From the line containing "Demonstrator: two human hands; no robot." to the end of the data, retype every line exactly and nothing else. Drop the pictures.

_ _ _ _

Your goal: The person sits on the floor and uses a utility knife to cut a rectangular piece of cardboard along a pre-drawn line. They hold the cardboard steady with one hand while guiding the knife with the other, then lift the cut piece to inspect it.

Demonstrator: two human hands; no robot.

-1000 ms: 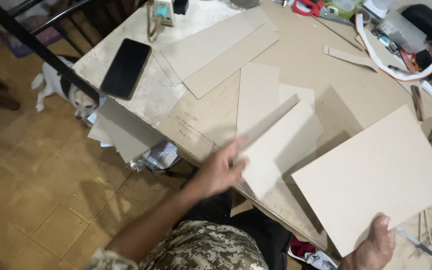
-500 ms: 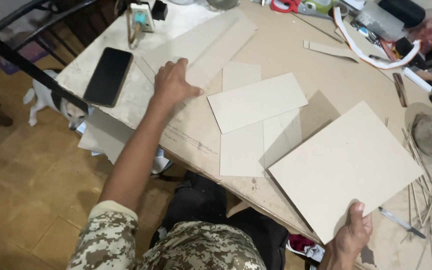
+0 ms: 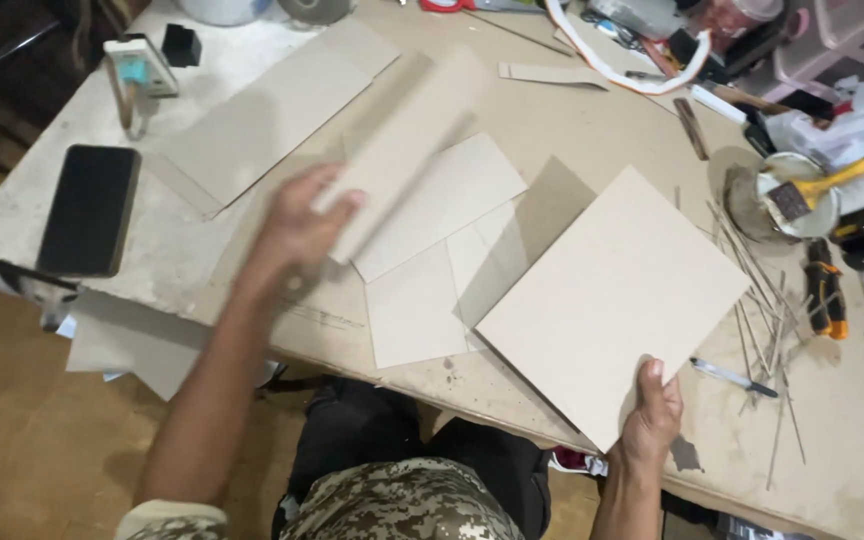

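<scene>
Head view: bench (image 3: 572, 120) seen from above, strewn with cardboard pieces.
Left hand (image 3: 297, 225): blurred, fingers closed around a long cardboard strip (image 3: 402, 150), lifted over the bench.
Right hand (image 3: 652, 415): pinching the near corner of a large square board (image 3: 617, 300), which is tilted up off the bench.
Flat sheets (image 3: 432, 260): lying overlapped between the two hands.
Phone (image 3: 89, 210): dark, face up at the bench's left edge.
Glue pot with brush (image 3: 792, 200): far right, beside thin sticks (image 3: 762, 290).
</scene>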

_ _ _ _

**Written solution:**
Demonstrator: two human hands; no robot.

-1000 ms: 
-500 ms: 
+0 ms: 

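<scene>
Head view: bench (image 3: 572, 120) seen from above, strewn with cardboard pieces.
Left hand (image 3: 297, 225): blurred, fingers closed around a long cardboard strip (image 3: 402, 150), lifted over the bench.
Right hand (image 3: 652, 415): pinching the near corner of a large square board (image 3: 617, 300), which is tilted up off the bench.
Flat sheets (image 3: 432, 260): lying overlapped between the two hands.
Phone (image 3: 89, 210): dark, face up at the bench's left edge.
Glue pot with brush (image 3: 792, 200): far right, beside thin sticks (image 3: 762, 290).
</scene>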

No more work is needed on this answer.